● YOUR GOAL
Filter the entries below, keeping only lines with the word "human".

··· MATERIAL PROVIDED

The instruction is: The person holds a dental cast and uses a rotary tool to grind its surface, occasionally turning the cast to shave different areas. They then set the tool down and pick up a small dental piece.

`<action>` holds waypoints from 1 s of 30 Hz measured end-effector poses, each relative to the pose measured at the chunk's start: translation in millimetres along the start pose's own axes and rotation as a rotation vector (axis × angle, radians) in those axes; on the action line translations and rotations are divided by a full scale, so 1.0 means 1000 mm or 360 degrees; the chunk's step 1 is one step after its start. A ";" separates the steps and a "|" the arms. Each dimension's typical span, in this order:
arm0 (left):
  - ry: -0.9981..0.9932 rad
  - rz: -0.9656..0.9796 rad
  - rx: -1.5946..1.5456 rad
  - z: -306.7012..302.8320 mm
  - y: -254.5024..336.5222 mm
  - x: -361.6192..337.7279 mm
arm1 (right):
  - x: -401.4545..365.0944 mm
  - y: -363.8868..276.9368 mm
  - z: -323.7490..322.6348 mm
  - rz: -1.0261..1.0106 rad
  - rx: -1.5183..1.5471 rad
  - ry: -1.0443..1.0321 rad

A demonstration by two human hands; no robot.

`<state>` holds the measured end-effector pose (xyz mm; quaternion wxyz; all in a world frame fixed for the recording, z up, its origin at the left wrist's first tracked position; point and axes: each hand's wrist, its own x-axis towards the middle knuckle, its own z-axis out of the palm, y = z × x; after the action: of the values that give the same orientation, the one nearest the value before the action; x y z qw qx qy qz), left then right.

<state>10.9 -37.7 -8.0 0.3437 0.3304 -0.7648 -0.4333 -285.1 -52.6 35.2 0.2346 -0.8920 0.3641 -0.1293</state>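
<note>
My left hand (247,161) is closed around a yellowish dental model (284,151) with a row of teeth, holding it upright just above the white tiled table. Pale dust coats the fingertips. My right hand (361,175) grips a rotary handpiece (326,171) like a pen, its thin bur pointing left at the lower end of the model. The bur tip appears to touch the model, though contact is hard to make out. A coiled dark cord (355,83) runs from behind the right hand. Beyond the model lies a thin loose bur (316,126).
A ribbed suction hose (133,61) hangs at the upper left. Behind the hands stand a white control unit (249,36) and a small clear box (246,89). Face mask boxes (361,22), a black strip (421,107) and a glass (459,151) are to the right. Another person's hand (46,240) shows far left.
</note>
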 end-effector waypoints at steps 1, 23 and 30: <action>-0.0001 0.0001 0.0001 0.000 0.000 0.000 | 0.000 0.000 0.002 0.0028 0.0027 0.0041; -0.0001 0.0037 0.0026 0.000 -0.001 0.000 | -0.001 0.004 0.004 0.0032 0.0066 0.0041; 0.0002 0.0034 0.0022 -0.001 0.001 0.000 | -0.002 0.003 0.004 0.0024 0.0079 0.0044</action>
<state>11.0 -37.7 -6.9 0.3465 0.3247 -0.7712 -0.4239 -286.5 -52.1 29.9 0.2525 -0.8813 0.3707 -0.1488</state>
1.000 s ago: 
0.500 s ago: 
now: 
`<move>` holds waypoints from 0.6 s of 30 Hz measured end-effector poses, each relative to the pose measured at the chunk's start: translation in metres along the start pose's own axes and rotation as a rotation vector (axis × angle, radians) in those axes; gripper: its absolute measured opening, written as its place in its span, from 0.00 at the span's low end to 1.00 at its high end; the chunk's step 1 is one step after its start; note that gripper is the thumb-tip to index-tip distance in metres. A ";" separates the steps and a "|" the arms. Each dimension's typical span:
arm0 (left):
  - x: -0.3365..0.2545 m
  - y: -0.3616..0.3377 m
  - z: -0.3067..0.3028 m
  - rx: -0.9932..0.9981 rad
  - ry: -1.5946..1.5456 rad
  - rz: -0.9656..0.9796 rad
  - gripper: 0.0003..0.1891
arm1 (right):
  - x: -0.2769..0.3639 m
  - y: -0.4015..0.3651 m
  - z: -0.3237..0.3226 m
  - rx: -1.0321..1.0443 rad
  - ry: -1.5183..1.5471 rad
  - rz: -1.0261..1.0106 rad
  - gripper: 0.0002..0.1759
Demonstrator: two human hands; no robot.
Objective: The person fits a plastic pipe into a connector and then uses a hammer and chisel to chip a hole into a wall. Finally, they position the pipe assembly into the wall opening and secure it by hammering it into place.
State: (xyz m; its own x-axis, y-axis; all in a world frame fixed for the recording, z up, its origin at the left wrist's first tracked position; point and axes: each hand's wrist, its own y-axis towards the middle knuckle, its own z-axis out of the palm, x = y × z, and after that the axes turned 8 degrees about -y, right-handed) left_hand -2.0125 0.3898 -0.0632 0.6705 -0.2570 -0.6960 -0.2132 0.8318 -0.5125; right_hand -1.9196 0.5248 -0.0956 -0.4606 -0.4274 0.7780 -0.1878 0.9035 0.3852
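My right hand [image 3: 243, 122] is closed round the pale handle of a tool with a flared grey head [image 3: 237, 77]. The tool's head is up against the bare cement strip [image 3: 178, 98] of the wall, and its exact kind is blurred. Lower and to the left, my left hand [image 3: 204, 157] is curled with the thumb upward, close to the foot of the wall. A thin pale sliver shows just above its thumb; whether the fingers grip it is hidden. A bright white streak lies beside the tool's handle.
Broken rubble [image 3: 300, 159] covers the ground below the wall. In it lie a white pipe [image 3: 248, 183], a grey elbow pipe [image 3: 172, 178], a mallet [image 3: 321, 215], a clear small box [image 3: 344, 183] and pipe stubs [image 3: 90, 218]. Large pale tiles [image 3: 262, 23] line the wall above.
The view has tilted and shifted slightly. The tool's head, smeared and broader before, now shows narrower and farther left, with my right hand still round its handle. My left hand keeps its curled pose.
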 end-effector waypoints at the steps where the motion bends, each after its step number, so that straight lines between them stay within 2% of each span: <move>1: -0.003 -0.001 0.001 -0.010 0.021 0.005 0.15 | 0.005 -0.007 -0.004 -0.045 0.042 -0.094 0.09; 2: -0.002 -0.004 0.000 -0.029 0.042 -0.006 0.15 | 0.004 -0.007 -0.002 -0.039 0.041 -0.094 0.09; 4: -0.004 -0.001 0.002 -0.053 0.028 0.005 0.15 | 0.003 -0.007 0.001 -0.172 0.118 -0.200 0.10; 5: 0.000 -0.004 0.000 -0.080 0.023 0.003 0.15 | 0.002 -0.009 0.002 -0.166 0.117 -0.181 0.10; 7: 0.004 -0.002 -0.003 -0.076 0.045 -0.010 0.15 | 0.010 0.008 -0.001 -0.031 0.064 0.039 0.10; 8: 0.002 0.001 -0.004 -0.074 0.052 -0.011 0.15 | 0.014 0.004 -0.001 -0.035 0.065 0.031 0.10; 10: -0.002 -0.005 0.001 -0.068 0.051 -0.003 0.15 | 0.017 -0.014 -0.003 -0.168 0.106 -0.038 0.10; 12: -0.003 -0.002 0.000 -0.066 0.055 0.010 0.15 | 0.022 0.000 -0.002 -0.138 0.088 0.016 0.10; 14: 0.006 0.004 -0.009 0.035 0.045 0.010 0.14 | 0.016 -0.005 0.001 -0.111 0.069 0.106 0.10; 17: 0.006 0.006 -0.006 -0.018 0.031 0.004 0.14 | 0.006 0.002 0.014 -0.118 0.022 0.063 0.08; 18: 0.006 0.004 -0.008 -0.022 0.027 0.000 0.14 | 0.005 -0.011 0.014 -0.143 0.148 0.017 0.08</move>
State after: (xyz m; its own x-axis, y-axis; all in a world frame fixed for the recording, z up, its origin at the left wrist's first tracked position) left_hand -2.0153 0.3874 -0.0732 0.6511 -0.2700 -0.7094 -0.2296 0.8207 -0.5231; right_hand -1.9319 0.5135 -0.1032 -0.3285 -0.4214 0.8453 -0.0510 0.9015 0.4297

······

● EXERCISE OUTPUT
A demonstration by two human hands; no robot.
Demonstrator: two human hands; no robot.

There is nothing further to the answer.